Impasse na venda de terrenos atravanca acordo entre rodoviários e prefeitura de Salvador

Secretário diz que rodoviários não receberam R$ 54 milhões em verbas rescisórias, mas nega responsabilidade

Impasse na venda de terrenos atravanca acordo entre rodoviários e prefeitura de Salvador

Foto: Leitor Metro1

Por: Tailane Muniz no dia 24 de janeiro de 2022 às 13:18

Uma dívida de R$ 54 milhões em verbas rescisórias e duas versões para um mesmo acordo permeiam a relação entre o Sindicato dos Rodoviários e a prefeitura de Salvador. Secretário de Mobilidade Urbana, Fabrizzio Muller diz que a responsabilidade do pagamento é da extinta Concessionária Salvador Norte (CSN). Segundo ele, o valor era ainda maior, mas, à época, o prefeito Bruno Reis (DEM) recolheu R$ 20 milhões que a empresa tinha em créditos e adiantou parte do pagamento.

O restante, contudo, depende da venda de terrenos que, salienta o secretário, não são de responsabilidade da gestão. O processo deve ser realizado por meio de um leilão judicial. Embora não tenha ciência do valor exato, Muller afirma que corresponde ao suficiente para dar fim ao débito. 

Na semana passada, motoristas e cobradores atrasaram a saída de 60 linhas, das operadoras OT Trans e Plataforma, com a intenção de sinalizar urgência à prefeitura.  À reportagem, Muller explica que a prefeitura se esforça para comercializar as propriedades, mas afasta qualquer responsabilidade quanto ao pagamento da dívida. "O que eles [rodoviários] fazem é injusto com a cidade, porque há um grande esforço nesse sentido, mas é uma cobrança injusta porque não temos gestão sobre essa venda", comenta o secretário, ao afirmar que a prefeitura, para evitar uma demissão em massa e prejudicar o transporte público, contratou por meio de Regime Especial de Direito Administrativo (Reda) 2,6 mil funcionários da CSN, que atendia à demanda da orla da capital.

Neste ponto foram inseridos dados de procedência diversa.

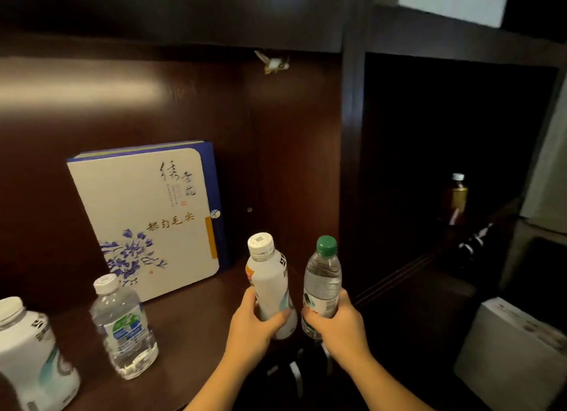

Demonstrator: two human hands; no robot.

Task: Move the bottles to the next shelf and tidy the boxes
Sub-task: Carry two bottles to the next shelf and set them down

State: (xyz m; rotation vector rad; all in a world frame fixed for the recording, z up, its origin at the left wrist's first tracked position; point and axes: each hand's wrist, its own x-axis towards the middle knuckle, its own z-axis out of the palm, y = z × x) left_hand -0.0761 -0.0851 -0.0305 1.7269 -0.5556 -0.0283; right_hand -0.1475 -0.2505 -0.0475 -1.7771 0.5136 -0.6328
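Observation:
My left hand [254,327] grips a white bottle with a white cap [268,275], held upright just off the front right of the dark wooden shelf [190,327]. Beside it, my right hand [334,324] grips a clear water bottle with a green cap [323,275]. A clear water bottle with a white cap [124,327] and a larger white bottle [30,355] stand on the shelf at the left. A white and blue box with flower print [147,223] leans against the shelf's back wall. An amber bottle [457,199] stands in the dark compartment to the right.
A vertical wooden divider [352,134] separates the left compartment from the dark right one. A white box [515,349] sits low at the right. Another white and blue box [454,2] rests on an upper shelf. A small paper tag [273,62] hangs under the shelf above.

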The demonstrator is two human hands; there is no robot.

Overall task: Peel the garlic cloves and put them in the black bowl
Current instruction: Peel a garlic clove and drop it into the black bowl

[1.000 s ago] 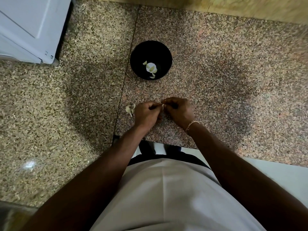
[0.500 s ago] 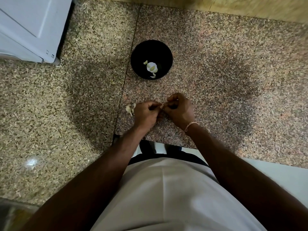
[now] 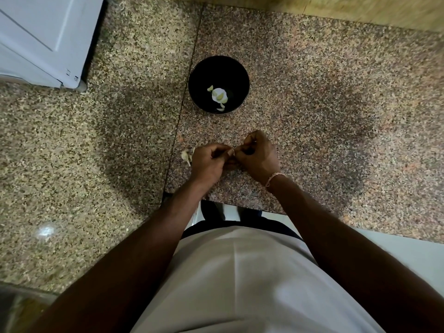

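While the black bowl (image 3: 197, 75) sits where it was, the right hand (image 3: 257, 157) has lifted its fingers slightly. Both it and the left hand (image 3: 209, 162) pinch a garlic clove (image 3: 232, 152) between them, near the bowl. Loose garlic (image 3: 186, 155) lies just beside the left hand.

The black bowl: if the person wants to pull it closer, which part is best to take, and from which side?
Probably the near rim of the black bowl, reached from the person's own side. It stands upright and open on the granite counter, with garlic pieces low in its middle, so thumb and fingers could pinch the bare rim. Both the left hand and right hand are busy now.
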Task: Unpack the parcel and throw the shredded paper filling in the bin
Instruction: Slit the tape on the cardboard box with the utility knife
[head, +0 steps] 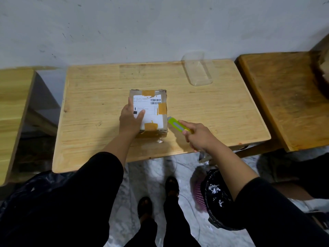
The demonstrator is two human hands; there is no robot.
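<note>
Right grip (199, 136) around green box cutter (178, 126), tip beside taped parcel (153, 111).

Plain back room or store-room used for packing work, not a furnished living space: bare grey wall (124, 24), scuffed and marked, runs along the far side. Three unfinished wooden tables stand in a row against it, the middle worktop (213, 113) pale, the right one (284, 97) darker and stained. Near side, pale marbled floor (147, 168) littered with white scraps; a pink mesh bin (200, 195) lined with a black bag sits right.
</note>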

Vice-presidente do Sindicato dos Rodoviários, Fábio Primo diz ter entendimento de que o valor das verbas depende da venda dos terrenos, mas salienta que Bruno Reis assumiu um compromisso com a categoria - que reivindica também o aumento da frota de ônibus, que hoje opera com 1,7 mil coletivos. "Tudo depende de vontade, a prefeitura precisa se empenhar um pouco mais [para vender os terrenos] e também para aumentar o efetivo porque será inviável [operar com a frota atual] com o retorno das aulas".

Primo afirma que dos ex-funcionários da CSN, 800 continuam sem trabalhar - informação que diverge do que diz a prefeitura, quando alega ter contratado a totalidade. A gestão municipal também nega que haja necessidade de aumentar a frota, sob a justificativa de que há um déficit de seis milhões de passageiros pagantes. "A gente tinha um número equivalente a 20 milhões [de passageiros] mensais, hoje temos 14 milhões", comenta ele, ao justificar que o orçamento público, sozinho, não consegue custear os gastos do transporte.

O sindicato, por sua vez, critica o modelo de gestão das empresas. Nas palavras de Fábio Primo, os empresários não têm nem nunca tiveram interesse em adequar a frota, pois o que chega como benefício para os passageiros retorna para eles como prejuízo.